A morte de mais de um milhão de armênios pelo Império Otomano no início do século XX não é reconhecido como genocídio pela maioria dos países, entre eles a Turquia. De acordo com o tribunal, apenas 20 nações reconhecem o genocídio armênio.
No julgamento anunciado nesta quinta-feira (15/10), que é definitivo, a Corte Europeia de Direitos Humanos não discutiu se houve ou não genocídio, apenas disse que não pode ser considerado crime contestar a sua existência, desde que sem incitar o ódio.
A posição adotada não interfere na maneira como os europeus lidam com as negativas do Holocausto. Em diversos países, como a Alemanha, negar o massacre dos judeus é crime. A corte explicou que o Holocausto já foi reconhecido internacionalmente como um fato histórico e negar a sua existência implica, na maior parte dos casos, em expressar ódio contra os judeus.
Crime de genocídio não é o fato em si de se ter matado uma multidão de pessoas. É o fato de se ter matado uma multidão de pessoas condicionado ao reconhecimento consensual dos Estados de que tal fato é um genocídio. Então, muda-se a redação da definição de genocídio para o seguinte: “genocídio é o fato de causar a morte de uma multidão de pessoas reconhecido por todos os Estados do Planeta ou de um Continente”.
O pior é que se houver reconhecimento de genocídio nos termos acima (com o consenso dos Estados), aquele que pessoalmente negar ou não reconhecer estará incurso no crime de não reconhecimento de genocídio. Assim, manipula-se a história ou a versão desejada dela para que as pessoas não possam pesquisar e emitir sua opinião sobre fatos históricos, contestar uma mundivisão com a qual não concorda, etc. É um truque do tipo Mandrake abracadabra para criminalizar o exercício da liberdade de expressão.

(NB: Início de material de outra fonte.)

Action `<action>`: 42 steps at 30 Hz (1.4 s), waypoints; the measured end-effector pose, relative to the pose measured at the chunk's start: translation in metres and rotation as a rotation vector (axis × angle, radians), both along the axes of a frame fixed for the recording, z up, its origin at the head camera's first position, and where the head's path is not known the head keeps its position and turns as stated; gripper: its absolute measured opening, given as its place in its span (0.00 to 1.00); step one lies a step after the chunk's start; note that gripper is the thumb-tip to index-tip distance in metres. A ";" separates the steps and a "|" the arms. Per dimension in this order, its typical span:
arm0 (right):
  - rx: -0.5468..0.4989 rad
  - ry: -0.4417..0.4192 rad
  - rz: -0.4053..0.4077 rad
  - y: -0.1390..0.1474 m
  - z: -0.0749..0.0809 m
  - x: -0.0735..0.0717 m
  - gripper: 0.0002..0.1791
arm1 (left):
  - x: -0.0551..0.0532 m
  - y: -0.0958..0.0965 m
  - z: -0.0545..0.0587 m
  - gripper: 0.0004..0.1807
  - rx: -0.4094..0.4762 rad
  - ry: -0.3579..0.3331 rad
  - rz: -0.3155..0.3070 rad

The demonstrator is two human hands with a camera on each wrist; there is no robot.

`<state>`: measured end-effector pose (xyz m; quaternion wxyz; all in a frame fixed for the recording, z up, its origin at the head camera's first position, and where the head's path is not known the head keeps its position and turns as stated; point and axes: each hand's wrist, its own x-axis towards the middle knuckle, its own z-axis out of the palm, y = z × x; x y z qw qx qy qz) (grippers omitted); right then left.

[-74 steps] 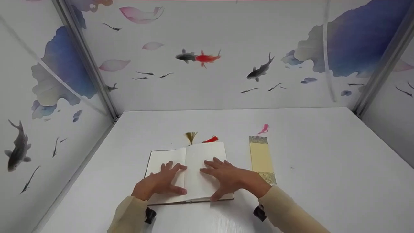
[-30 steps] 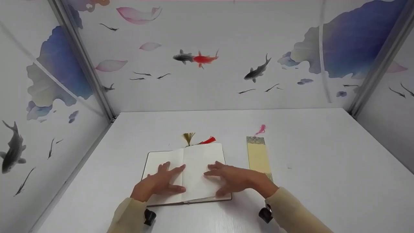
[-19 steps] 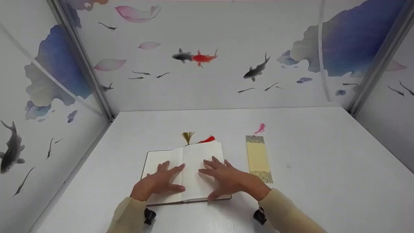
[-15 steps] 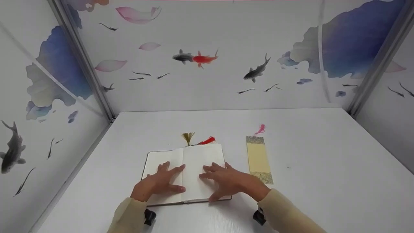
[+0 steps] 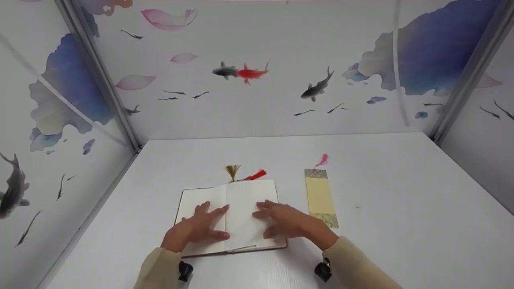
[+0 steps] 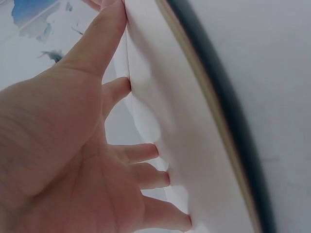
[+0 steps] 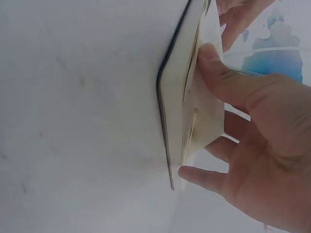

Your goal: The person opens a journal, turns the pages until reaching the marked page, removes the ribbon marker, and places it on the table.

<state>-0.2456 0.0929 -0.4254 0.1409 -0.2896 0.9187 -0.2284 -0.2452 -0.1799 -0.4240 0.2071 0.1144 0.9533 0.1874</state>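
An open notebook [image 5: 245, 196] with blank pages lies on the white table. On its left page my left hand [image 5: 194, 229] is spread, the fingertips pressing the paper; the left wrist view shows the fingers [image 6: 146, 177] nearly straight. My right hand [image 5: 287, 220] is at the right page. In the right wrist view, the right thumb [image 7: 231, 80] lies against the near side of a raised page [image 7: 211, 133], with fingers behind it, so the page is pinched between them. Some right fingertips are hidden by the paper. A gold tassel [image 5: 232, 171] and red tassel [image 5: 257, 174] stick out past the notebook's top edge.
A yellow bookmark [image 5: 320, 194] with patterned ends and a pink tassel [image 5: 323, 159] lies right of the notebook, close to my right wrist. White walls [image 5: 257, 108] printed with fish and petals enclose the table [image 5: 401, 172] at the back and sides.
Half a second ago my right hand lay spread on the right page. Its thumb and fingers have since drawn in, and the page's near edge has lifted. The left hand stays put.
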 end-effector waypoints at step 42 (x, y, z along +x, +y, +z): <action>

Não pode haver punição alguma para quem se recusa a aceitar determinada versão dos fatos. Afinal, cada um tem o entendimento que quiser sobre a História. Ou não?
Triste tempo este em que vivemos. O século XXI parece que será marcado na História como um século de grandes retrocessos a respeito de importantes conquistas que consumiram séculos para serem alcançadas. Quem viver verá.
(a) Sérgio Niemeyer
Advogado – Mestre em Direito pela USP – sergioniemeyer@adv.oabsp.org.br
Não vejo mesmo como se punir alguém por simplesmente contestar fatos "históricos".
Penso, também, que tal punição serve apenas para consolidar a versão da qual não se pode duvidar.